Objectives: The goal of this kernel is to perform sentiment analysis based on the dialogues of main characters in Star Wars. The visualization section will be made interactive via plotly and highcharter. Hope the kernel is easy to read and enjoy!
If you like the kernel, please give me an upvote and thanks!
if (!require("pacman")) install.packages("pacman")
pacman::p_load(tidyverse, tm, plotly, highcharter, viridis,
wordcloud, wordcloud2, plotrix, tidytext,
reshape2, ggthemes, qdap, igraph, ggraph,
visNetwork)
ep4 <- read.table("input/SW_EpisodeIV.txt")
ep5 <- read.table("input/SW_EpisodeV.txt")
ep6 <- read.table("input/SW_EpisodeVI.txt")
combined <- bind_rows(ep4, ep5, ep6)
rm(ep4, ep5, ep6)
# clean corpus
cleanCorpus <- function(corpus){
corpus.tmp <- tm_map(corpus, removePunctuation)
corpus.tmp <- tm_map(corpus.tmp, stripWhitespace)
corpus.tmp <- tm_map(corpus.tmp, content_transformer(tolower))
v_stopwords <- c(stopwords("en"), c("thats","weve","hes","theres","ive","im",
"will","can","cant","dont","youve","us",
"youre","youll","theyre","whats","didnt"))
corpus.tmp <- tm_map(corpus.tmp, removeWords, v_stopwords)
corpus.tmp <- tm_map(corpus.tmp, removeNumbers)
return(corpus.tmp)
}
# frequent terms
frequentTerms <- function(text){
s.cor <- Corpus(VectorSource(text))
s.cor.cl <- cleanCorpus(s.cor)
s.tdm <- TermDocumentMatrix(s.cor.cl)
s.tdm <- removeSparseTerms(s.tdm, 0.999)
m <- as.matrix(s.tdm)
word_freqs <- sort(rowSums(m), decreasing=TRUE)
dm <- data.frame(word=names(word_freqs), freq=word_freqs)
return(dm)
}
# clean by each character
clean_top_char <- function(dataset){
all_dialogue <- list()
namelist <- list()
for (i in 1:9){
name <- top_chars$character[i]
dialogue <- paste(dataset$dialogue[dataset$character == name], collapse = " ")

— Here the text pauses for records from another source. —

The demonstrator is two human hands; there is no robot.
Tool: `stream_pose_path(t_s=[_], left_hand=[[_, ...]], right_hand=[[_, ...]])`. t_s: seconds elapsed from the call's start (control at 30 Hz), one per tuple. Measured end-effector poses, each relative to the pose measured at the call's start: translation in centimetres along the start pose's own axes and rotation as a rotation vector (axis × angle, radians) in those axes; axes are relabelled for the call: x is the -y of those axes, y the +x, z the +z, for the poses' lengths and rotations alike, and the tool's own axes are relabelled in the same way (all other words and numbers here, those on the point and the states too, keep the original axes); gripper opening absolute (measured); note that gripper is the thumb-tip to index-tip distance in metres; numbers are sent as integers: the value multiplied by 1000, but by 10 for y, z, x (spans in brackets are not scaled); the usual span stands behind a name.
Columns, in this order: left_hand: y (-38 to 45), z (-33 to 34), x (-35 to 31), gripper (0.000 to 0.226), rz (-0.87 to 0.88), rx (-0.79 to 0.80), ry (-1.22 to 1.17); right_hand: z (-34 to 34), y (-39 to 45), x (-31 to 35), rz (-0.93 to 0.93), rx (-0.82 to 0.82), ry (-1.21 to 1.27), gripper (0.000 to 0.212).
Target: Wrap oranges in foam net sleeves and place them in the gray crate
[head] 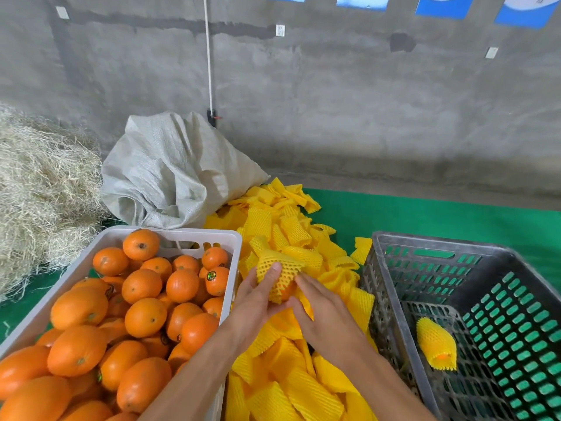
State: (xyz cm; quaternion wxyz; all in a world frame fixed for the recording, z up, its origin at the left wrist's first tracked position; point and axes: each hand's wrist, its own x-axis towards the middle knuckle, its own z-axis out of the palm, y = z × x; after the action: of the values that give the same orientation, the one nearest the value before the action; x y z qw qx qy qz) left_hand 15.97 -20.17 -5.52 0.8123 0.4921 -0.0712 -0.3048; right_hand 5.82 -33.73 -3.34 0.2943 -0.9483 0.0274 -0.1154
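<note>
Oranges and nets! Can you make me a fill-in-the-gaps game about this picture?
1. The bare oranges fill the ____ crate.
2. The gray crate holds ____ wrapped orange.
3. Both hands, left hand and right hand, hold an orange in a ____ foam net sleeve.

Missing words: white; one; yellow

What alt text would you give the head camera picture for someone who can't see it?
Two hands, left and right, pull a yellow foam sleeve over an orange above a pile of sleeves. A white crate of oranges sits left; a gray crate holding one wrapped orange sits right.
</note>
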Motion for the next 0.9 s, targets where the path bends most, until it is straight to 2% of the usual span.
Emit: stream_pose_path(t_s=[0.07, 0.13, 0.17, 0.2, 0.27, 0.33, 0.4, 0.5, 0.6, 0.7, 0.8, 0.9], left_hand=[[2, -4, -1, 61, 32, -30, 9], [3, -5, 0, 64, -9, -57, 3], [2, -5, 1, 77, -23, -65, 28], [0, -4, 1, 79, -19, -42, 81], [-2, 0, 4, 60, 54, 39, 230], [-6, 5, 8, 51, 138, 93, 373], [-10, 10, 10, 62, 184, 115, 397], [-13, 11, 9, 68, 238, 105, 425], [-14, 7, 10, 58, 213, 83, 566], [-16, 11, 14, 49, 183, 81, 629], [-17, 13, 14, 46, 191, 62, 673], [-15, 9, 14, 40, 197, 44, 711]], right_hand=[[-2, 3, 7, -14, -177, -108, 43], [-7, 5, 13, -54, -315, -210, 54], [-7, 5, 12, -49, -322, -235, 67], [-7, 5, 10, -29, -285, -247, 80], [-4, 4, 4, 18, -161, -230, 97], [-3, 4, -2, 63, -62, -186, 95], [-9, 6, -5, 83, -80, -211, 87], [-28, 9, -7, 134, -288, -443, 82], [-51, 9, -17, 278, -543, -583, 82], [-69, 4, -32, 408, -690, -673, 77], [-75, -2, -43, 523, -690, -663, 75], [-75, -4, -50, 605, -622, -655, 75]])
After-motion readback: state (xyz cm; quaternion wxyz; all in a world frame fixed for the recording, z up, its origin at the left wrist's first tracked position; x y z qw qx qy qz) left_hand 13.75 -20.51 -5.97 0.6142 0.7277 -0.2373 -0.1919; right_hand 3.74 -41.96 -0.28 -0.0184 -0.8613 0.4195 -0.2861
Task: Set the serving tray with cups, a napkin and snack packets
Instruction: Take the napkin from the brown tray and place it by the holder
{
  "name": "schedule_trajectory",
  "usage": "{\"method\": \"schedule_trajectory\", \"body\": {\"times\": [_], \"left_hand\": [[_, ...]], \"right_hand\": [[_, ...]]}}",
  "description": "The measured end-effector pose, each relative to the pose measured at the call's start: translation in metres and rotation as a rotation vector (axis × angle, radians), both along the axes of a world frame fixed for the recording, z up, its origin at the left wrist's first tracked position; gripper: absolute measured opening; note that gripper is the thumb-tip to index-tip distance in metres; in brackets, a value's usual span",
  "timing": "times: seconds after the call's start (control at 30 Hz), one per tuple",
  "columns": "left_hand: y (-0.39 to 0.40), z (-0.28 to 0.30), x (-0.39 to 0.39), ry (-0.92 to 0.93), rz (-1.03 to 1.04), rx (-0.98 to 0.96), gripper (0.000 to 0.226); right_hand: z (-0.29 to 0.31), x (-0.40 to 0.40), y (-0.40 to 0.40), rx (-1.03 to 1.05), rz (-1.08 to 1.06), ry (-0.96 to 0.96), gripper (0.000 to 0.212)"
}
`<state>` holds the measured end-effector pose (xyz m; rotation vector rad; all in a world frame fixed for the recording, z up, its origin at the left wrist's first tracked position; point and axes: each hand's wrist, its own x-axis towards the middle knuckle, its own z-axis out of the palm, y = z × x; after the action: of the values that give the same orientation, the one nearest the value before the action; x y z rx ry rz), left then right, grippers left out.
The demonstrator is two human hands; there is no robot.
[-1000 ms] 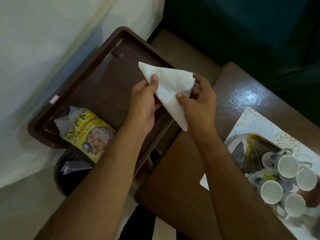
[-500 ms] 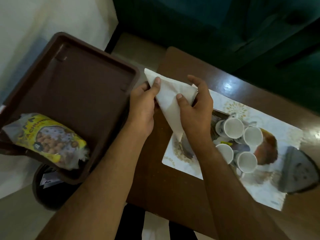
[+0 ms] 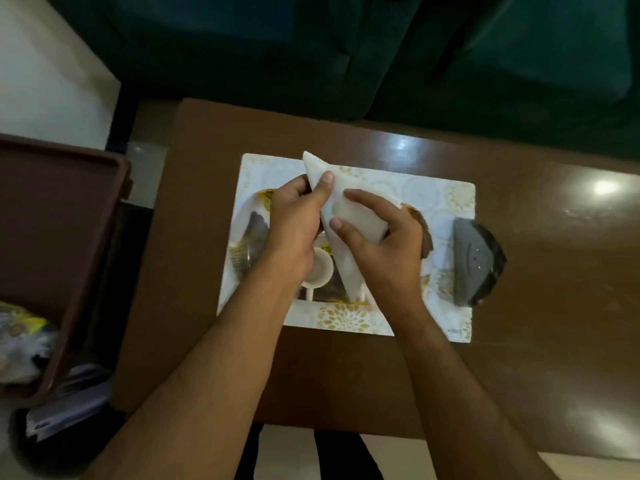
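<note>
The folded white napkin (image 3: 341, 233) hangs above the patterned placemat (image 3: 446, 195), pinched by both hands: the left hand (image 3: 294, 223) at its upper edge, the right hand (image 3: 377, 237) curled round its side. Beneath it sits a white cup (image 3: 320, 270) (partly hidden). Left of the placemat, the brown tray (image 3: 69, 220) holds a snack packet (image 3: 20, 341).

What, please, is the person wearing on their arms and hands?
Nothing shows on either: the left hand and right hand are bare, with no gloves, rings or watch visible. Both forearms are bare to the frame's bottom edge, with no sleeves in view.
</note>
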<state>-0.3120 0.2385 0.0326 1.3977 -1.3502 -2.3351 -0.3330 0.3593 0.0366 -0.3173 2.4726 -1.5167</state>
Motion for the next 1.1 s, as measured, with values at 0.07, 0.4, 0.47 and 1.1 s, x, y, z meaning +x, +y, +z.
{"method": "schedule_trajectory", "body": {"times": [0.07,0.4,0.47,1.1], "left_hand": [[0.025,-0.001,-0.015,-0.002,-0.043,-0.014,0.020],[0.126,-0.003,-0.075,0.097,-0.268,0.036,0.021],[0.138,-0.007,-0.087,0.096,-0.363,-0.034,0.024],[0.151,-0.050,-0.139,0.103,-0.976,-0.769,0.032]], "right_hand": [[-0.002,-0.007,0.026,0.015,0.021,0.012,0.042],[-0.006,-0.038,0.129,0.150,-0.230,0.170,0.049],[-0.003,-0.042,0.144,0.227,-0.260,0.206,0.051],[-0.025,-0.044,0.184,0.540,-0.202,0.311,0.056]]}}
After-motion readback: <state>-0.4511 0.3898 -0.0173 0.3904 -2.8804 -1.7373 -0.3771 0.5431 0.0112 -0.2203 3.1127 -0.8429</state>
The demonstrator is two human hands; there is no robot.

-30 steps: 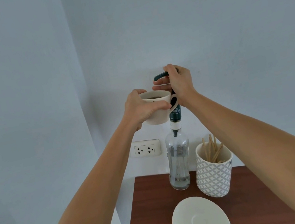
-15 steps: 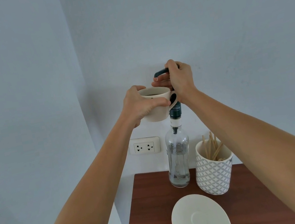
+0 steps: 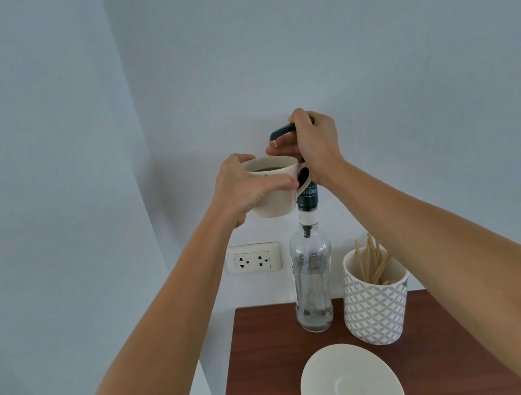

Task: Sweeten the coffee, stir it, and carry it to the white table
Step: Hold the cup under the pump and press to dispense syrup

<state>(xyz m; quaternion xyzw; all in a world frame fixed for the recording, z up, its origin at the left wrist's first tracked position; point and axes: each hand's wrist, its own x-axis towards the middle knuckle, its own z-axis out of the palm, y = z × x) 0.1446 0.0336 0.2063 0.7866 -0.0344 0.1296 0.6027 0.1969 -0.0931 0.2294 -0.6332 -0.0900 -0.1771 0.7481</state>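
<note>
Cream ceramic, the coffee cup [image 3: 273, 191] is held in the air in my left hand [image 3: 245, 189], fingers wrapped around its wall and thumb pressed across the near side; its mouth faces upward, its axis stands close to vertical, and its handle points right, toward the bottle's neck. Dark coffee [image 3: 267, 169] shows inside the rim. The cup sits just beside and left of the syrup bottle [image 3: 313, 287], directly under the dark green pump spout [image 3: 279, 132], which extends horizontally to the left above the rim. My right hand [image 3: 316, 144] is clenched over the pump head, fingers curled down around it. The clear glass bottle stands upright on the dark wooden table [image 3: 267, 363], its long axis vertical, with only a little liquid at its base. Just to its right stands a patterned white holder [image 3: 374, 306] with wooden stir sticks [image 3: 372, 259] leaning in it. A white saucer [image 3: 351, 386] lies nearer me. A wall socket [image 3: 252, 258] is mounted left of the bottle.
</note>
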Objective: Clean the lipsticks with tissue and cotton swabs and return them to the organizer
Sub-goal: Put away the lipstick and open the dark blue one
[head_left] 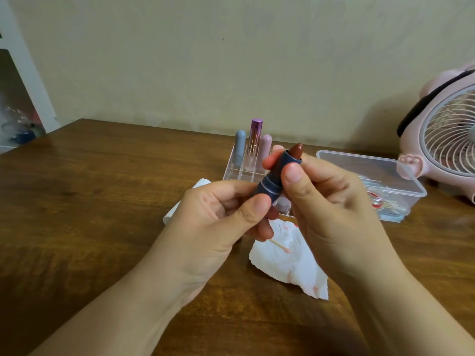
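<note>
Wood table [102, 201] runs wide under everything, with a pink desk fan [447, 140] standing at its far right edge and a clear lidded box [359, 160] just beside the fan, cotton swabs showing through its wall. Nearer the middle, against the wall, stands the clear organizer [231, 173] with three capped lipsticks upright in its back row: a grey-blue one [240, 147], a tall purple-topped one [256, 134] and a pale pink one [266, 147]. A crumpled white tissue [295, 268], smeared with pink marks, lies on the table below the hands, and a used cotton swab [280, 245] rests on it. Both hands are raised above that tissue, in front of the organizer. The left hand [221, 217] grips the base of a dark blue lipstick [279, 176], thumb curled over the lower barrel. The right hand [331, 201] pinches the upper part of the same tube between thumb and fingers. The tube tilts up and to the right, its brown-red bullet [297, 150] exposed and uncapped at the top.
</note>
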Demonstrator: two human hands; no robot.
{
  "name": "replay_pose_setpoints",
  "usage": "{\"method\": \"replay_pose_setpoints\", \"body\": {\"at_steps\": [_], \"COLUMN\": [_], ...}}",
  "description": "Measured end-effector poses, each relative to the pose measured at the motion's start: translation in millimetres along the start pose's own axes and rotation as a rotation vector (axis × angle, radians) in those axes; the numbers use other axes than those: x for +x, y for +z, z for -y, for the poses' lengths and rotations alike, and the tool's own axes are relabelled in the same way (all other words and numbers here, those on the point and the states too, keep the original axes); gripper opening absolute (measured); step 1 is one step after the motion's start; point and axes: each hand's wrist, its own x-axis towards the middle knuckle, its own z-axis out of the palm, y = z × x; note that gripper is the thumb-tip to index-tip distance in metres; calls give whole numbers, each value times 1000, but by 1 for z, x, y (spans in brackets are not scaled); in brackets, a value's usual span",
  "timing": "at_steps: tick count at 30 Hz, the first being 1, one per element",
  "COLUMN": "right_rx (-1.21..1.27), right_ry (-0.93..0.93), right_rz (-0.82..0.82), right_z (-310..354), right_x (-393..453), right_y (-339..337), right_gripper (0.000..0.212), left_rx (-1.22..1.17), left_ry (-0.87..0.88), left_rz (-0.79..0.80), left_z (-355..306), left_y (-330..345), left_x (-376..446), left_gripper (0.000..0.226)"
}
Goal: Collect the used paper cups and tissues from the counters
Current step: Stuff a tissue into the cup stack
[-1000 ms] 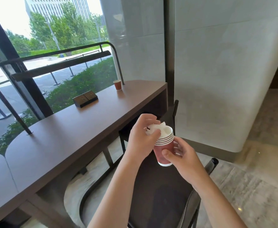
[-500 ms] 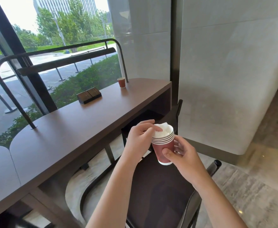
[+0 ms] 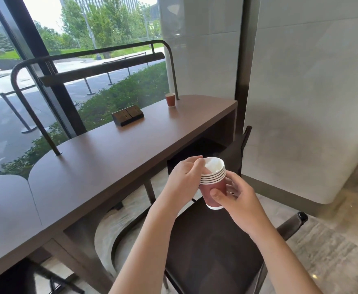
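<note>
My right hand (image 3: 235, 198) grips a stack of several nested red paper cups (image 3: 213, 188), held in the air above a dark chair seat. White tissue (image 3: 214, 165) fills the top cup. My left hand (image 3: 184, 179) lies against the stack's rim, its curled fingertips at the edge of the tissue. One more red paper cup (image 3: 170, 99) stands upright at the far end of the brown counter (image 3: 114, 153), beside the foot of a metal rail.
A black socket box (image 3: 127, 117) sits on the counter by the window. A curved metal rail (image 3: 89, 54) with a lamp bar arches over the counter. A dark chair (image 3: 214, 251) is under my hands. A pale wall (image 3: 301, 102) stands on the right.
The tissue that stuck up above the top cup a second ago now sits down inside it. The view has moved closer to the counter's far end.
</note>
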Motion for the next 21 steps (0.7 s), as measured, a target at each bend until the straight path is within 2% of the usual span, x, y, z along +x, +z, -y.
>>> {"method": "replay_pose_setpoints", "body": {"at_steps": [8,14,17,19,21], "right_rx": [-15,-7,20,40,56], "right_ry": [21,31,52,63,81], "right_rz": [18,-25,-60,-80,-110], "right_z": [3,14,16,18,20], "right_x": [27,67,88,103,118], "right_y": [45,107,143,168,192], "right_gripper": [49,49,58,57,49], "left_rx": [-152,-114,-87,-155,-294], "left_ry": [94,54,24,29,55], "left_rz": [-74,89,154,188,186], "left_z": [28,76,99,111,123], "left_y": [-49,-87,-116,-137,-156], "left_x": [28,80,114,132,147], "left_gripper": [56,49,68,71,65]}}
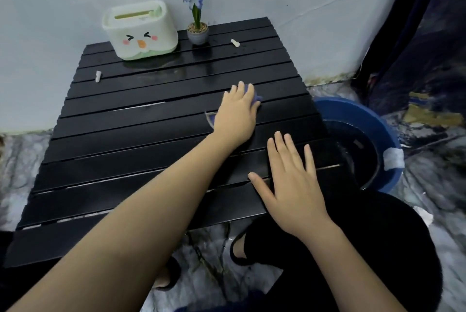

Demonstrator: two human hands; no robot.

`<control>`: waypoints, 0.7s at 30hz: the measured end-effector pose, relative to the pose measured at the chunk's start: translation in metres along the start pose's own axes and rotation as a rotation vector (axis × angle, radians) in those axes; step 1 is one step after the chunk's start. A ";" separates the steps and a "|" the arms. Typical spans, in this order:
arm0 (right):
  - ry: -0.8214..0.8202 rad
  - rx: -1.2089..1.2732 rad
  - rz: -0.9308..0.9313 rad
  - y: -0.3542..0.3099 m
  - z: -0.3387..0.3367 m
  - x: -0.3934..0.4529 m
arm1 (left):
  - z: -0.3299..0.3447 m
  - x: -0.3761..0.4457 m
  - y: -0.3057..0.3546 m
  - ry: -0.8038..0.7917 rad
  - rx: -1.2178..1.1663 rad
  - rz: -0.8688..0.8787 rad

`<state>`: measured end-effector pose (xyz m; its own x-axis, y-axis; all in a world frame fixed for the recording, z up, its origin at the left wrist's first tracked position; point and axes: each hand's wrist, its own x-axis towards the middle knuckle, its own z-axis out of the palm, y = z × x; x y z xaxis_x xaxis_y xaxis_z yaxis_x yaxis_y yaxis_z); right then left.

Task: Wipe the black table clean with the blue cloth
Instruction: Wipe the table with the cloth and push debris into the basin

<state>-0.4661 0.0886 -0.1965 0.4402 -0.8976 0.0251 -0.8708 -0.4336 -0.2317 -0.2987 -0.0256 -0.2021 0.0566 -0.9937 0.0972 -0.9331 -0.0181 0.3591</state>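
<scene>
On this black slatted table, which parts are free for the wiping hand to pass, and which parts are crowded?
The black slatted table is bare across its near-left half, from the small white peg down to the near edge. The back edge is crowded: white face-printed tissue box, small potted blue flower, second white peg. The right hand occupies the near-right corner.

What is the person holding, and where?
The left hand presses flat on the middle of the blue cloth, not gripping it. The right hand rests on the black table, holding nothing.
</scene>
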 end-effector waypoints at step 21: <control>-0.038 0.124 0.019 -0.007 -0.012 0.025 | -0.049 0.053 -0.014 -0.185 -1.859 -0.386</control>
<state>-0.4518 0.0680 -0.1821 0.4341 -0.9007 -0.0162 -0.8463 -0.4016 -0.3500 -0.2649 -0.0726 -0.1567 -0.0119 -0.9652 -0.2613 0.6319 -0.2098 0.7462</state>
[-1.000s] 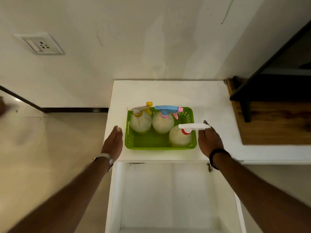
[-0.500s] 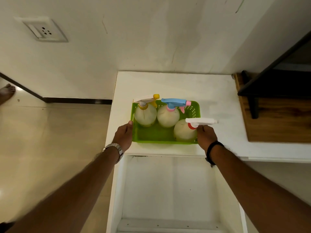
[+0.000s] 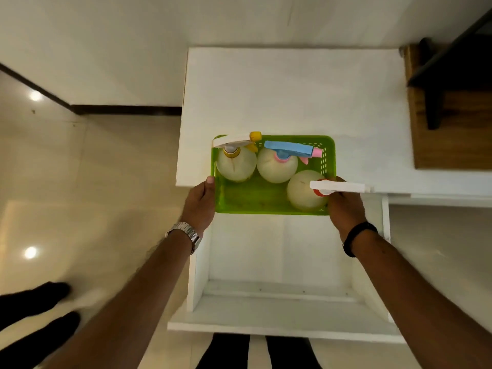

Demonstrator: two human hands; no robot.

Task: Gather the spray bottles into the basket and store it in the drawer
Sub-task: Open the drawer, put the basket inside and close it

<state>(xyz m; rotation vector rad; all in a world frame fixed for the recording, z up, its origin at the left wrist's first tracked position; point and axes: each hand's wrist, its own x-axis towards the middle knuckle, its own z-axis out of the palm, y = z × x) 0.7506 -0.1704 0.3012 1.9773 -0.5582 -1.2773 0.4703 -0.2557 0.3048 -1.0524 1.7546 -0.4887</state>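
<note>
A green plastic basket (image 3: 255, 198) holds three pale round spray bottles: one with a white and yellow trigger (image 3: 235, 165), one with a blue and pink trigger (image 3: 277, 166), one with a white and red trigger (image 3: 303, 190). My left hand (image 3: 199, 203) grips the basket's left wall, thumb over the rim. My right hand (image 3: 344, 206) grips its right wall under the white trigger. The basket hangs half over the cabinet top's front edge, above the open white drawer (image 3: 279, 265).
The white cabinet top (image 3: 292, 97) runs back to the wall. A wooden surface with a dark frame (image 3: 452, 123) stands at the right. Glossy beige floor lies at the left. Dark legs and feet show at the bottom and bottom left.
Both hands closed onto the basket's sides and drew it toward me, off the cabinet top's front edge and over the open drawer. The camera tilted further down.
</note>
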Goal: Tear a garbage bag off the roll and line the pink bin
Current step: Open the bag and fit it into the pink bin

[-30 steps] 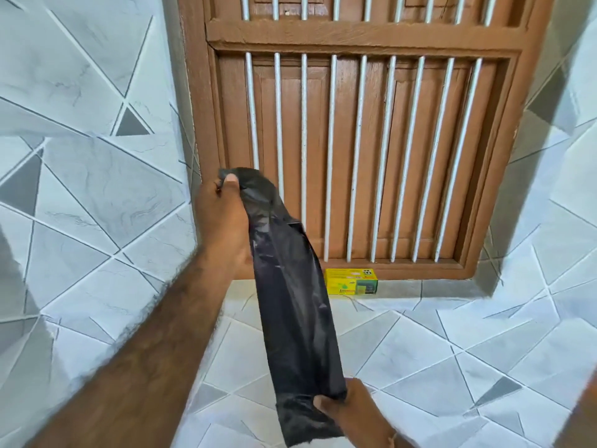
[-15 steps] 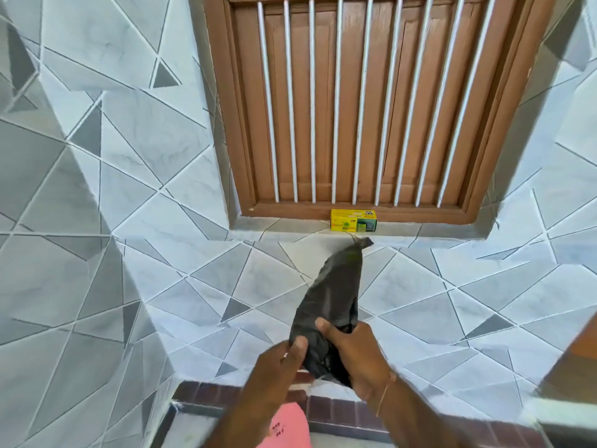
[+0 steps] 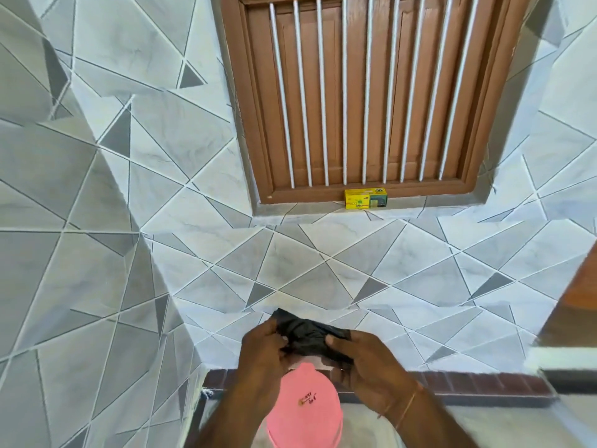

all_dialogue <- c(all_dialogue, dialogue)
namelist <- c(namelist, name)
}
all_clean <- all_dialogue %>%
VectorSource() %>%
Corpus() %>%
cleanCorpus() %>%
TermDocumentMatrix() %>%
as.matrix()
colnames(all_clean) <- namelist
assign("all_clean",all_clean,.GlobalEnv)
all_clean %>% head()
}
top_chars <- combined %>% count(character) %>% arrange(desc(n)) %>% head(20)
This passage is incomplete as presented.